__TASK PROMPT__.
Begin at the line containing "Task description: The" and reproduce every line through the end of the entries below. Nothing else should appear.

Recorded data

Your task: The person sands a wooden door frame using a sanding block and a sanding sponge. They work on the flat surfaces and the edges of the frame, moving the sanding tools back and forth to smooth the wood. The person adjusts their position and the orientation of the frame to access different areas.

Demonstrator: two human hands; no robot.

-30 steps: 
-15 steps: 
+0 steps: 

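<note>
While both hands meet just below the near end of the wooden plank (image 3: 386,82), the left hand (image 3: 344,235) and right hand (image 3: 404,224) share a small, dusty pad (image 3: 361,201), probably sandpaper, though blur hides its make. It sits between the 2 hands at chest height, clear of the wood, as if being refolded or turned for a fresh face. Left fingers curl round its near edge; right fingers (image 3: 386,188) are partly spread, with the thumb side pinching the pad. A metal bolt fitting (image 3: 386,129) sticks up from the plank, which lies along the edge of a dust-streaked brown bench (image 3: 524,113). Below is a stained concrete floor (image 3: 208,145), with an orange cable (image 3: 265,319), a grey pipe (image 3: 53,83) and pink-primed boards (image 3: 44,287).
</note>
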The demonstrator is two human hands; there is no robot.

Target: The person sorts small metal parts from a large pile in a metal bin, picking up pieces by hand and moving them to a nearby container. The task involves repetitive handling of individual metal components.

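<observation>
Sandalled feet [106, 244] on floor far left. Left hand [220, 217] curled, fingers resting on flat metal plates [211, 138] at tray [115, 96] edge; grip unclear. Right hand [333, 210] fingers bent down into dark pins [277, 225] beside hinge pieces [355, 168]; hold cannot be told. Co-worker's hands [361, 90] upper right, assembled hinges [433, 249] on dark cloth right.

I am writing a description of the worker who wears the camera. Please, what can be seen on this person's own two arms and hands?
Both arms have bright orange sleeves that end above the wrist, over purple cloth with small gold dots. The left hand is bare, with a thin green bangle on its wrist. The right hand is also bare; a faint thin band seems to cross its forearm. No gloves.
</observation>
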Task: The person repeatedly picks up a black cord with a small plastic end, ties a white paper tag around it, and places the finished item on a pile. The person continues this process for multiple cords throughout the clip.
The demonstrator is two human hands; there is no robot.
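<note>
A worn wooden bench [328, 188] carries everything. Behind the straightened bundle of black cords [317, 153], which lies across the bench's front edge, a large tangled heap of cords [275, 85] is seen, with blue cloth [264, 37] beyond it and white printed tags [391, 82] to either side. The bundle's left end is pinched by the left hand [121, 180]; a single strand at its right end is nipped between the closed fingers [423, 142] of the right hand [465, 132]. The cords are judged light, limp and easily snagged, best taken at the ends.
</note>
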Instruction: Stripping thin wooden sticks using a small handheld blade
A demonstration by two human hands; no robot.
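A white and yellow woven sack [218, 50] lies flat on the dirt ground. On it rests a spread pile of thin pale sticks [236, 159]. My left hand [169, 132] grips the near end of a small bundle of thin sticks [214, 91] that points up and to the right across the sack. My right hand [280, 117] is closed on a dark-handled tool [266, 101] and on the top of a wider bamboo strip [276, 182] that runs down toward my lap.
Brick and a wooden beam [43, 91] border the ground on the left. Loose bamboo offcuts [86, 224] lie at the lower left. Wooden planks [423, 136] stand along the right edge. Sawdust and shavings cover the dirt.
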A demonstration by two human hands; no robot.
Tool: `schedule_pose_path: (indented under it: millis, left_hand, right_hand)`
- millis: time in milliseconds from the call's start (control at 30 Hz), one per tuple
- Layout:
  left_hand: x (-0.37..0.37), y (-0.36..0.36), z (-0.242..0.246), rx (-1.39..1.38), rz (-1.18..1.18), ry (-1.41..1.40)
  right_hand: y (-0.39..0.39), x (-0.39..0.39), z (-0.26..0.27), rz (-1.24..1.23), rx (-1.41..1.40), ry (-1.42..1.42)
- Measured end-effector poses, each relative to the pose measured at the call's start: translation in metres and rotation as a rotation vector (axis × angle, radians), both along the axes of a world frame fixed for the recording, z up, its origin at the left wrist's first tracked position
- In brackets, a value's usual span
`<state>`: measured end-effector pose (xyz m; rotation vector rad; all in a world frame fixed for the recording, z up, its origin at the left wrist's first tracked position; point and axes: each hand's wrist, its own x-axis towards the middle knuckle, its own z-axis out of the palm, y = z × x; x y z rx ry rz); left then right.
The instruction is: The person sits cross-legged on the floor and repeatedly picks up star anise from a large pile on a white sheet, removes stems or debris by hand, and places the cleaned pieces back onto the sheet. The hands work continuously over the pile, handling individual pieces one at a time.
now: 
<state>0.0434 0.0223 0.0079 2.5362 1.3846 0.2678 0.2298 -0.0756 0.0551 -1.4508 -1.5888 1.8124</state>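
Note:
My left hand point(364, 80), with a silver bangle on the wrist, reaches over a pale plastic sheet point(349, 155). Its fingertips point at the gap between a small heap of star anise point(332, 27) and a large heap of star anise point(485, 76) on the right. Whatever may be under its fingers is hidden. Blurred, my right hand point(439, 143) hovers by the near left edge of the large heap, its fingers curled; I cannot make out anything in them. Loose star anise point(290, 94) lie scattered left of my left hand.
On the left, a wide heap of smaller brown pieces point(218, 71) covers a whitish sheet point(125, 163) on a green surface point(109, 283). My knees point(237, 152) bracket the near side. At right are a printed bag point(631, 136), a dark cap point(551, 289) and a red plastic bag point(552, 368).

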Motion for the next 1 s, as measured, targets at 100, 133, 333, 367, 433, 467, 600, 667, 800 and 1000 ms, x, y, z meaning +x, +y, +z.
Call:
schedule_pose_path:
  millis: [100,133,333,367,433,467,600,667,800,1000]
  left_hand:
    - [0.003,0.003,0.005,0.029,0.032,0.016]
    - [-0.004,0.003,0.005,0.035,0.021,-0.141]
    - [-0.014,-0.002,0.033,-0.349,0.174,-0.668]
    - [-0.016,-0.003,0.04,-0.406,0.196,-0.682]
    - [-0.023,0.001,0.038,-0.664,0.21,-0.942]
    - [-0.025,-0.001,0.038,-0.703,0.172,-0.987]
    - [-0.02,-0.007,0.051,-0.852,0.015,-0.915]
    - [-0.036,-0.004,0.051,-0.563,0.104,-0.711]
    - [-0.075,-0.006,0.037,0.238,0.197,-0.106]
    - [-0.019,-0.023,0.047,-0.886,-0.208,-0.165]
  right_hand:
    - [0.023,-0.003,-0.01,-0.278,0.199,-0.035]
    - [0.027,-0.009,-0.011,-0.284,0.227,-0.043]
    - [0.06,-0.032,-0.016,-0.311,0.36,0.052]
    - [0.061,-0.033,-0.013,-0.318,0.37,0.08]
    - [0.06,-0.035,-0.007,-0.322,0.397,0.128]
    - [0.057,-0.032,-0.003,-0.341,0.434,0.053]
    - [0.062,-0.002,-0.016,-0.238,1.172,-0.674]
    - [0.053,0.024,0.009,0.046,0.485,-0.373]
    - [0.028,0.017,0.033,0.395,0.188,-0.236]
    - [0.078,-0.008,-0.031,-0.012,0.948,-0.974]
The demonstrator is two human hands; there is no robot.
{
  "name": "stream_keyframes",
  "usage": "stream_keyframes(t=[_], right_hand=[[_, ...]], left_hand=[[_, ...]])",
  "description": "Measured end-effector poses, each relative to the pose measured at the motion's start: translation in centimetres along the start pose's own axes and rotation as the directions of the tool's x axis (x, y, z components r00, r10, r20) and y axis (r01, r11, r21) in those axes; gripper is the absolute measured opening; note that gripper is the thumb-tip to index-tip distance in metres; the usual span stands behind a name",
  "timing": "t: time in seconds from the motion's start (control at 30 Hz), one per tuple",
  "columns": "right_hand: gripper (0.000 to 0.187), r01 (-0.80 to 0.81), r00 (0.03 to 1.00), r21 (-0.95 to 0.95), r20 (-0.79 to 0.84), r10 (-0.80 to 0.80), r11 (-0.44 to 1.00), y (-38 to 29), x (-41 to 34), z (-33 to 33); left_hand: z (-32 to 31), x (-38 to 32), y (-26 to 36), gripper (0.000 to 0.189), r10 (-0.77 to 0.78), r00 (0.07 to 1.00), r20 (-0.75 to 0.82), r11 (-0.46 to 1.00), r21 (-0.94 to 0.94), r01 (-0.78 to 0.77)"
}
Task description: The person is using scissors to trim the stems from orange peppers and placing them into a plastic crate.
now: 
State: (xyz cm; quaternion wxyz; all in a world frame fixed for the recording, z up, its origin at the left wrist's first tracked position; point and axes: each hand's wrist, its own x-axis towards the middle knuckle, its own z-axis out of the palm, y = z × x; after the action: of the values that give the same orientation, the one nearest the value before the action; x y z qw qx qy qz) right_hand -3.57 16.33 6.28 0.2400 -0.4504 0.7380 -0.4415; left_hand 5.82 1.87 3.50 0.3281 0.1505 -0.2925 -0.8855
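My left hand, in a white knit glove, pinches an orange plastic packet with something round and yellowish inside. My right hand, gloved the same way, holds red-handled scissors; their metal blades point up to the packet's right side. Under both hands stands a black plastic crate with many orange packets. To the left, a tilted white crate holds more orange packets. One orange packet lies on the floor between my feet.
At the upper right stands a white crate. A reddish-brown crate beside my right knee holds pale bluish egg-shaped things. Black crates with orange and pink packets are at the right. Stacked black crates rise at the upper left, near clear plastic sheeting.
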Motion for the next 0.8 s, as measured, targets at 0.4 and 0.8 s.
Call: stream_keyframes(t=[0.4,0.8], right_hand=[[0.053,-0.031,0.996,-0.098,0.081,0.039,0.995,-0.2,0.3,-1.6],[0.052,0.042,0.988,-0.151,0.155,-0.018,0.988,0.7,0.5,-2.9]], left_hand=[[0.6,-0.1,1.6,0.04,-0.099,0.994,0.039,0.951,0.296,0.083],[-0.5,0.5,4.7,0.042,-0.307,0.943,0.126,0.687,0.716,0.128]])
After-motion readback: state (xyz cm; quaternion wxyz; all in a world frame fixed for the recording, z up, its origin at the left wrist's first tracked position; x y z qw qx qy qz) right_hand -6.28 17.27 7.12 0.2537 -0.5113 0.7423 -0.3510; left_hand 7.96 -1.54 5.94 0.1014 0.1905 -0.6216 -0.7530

__WORKED SOLUTION__.
Task description: The person is using scissors to trim the stems from orange peppers and placing them into a plastic crate.
now: 
State: (xyz cm; quaternion wxyz; all in a world frame fixed for the recording, z up, its origin at the left wrist's first tracked position; point and axes: each hand's wrist, its own x-axis towards the middle knuckle, its own z-axis out of the palm, y = z × x; after the action: of the values that give the same orientation, the one nearest the value before the action; x y z qw qx qy qz) right_hand -3.57 16.33 6.28 0.2400 -0.4504 0.7380 -0.4415; left_hand 5.82 1.87 3.50 0.3281 0.1505 -0.2925 -0.8855
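My left hand, in a white knit glove, pinches an orange plastic packet with something round and yellowish inside. My right hand, gloved the same way, holds red-handled scissors; their metal blades point up to the packet's right side. Under both hands stands a black plastic crate with many orange packets. To the left, a tilted white crate holds more orange packets. One orange packet lies on the floor between my feet.
At the upper right stands a white crate. A reddish-brown crate beside my right knee holds pale bluish egg-shaped things. Black crates with orange and pink packets are at the right. Stacked black crates rise at the upper left, near clear plastic sheeting.
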Motion for the next 0.8 s, as measured, targets at 0.4 and 0.8 s.
Call: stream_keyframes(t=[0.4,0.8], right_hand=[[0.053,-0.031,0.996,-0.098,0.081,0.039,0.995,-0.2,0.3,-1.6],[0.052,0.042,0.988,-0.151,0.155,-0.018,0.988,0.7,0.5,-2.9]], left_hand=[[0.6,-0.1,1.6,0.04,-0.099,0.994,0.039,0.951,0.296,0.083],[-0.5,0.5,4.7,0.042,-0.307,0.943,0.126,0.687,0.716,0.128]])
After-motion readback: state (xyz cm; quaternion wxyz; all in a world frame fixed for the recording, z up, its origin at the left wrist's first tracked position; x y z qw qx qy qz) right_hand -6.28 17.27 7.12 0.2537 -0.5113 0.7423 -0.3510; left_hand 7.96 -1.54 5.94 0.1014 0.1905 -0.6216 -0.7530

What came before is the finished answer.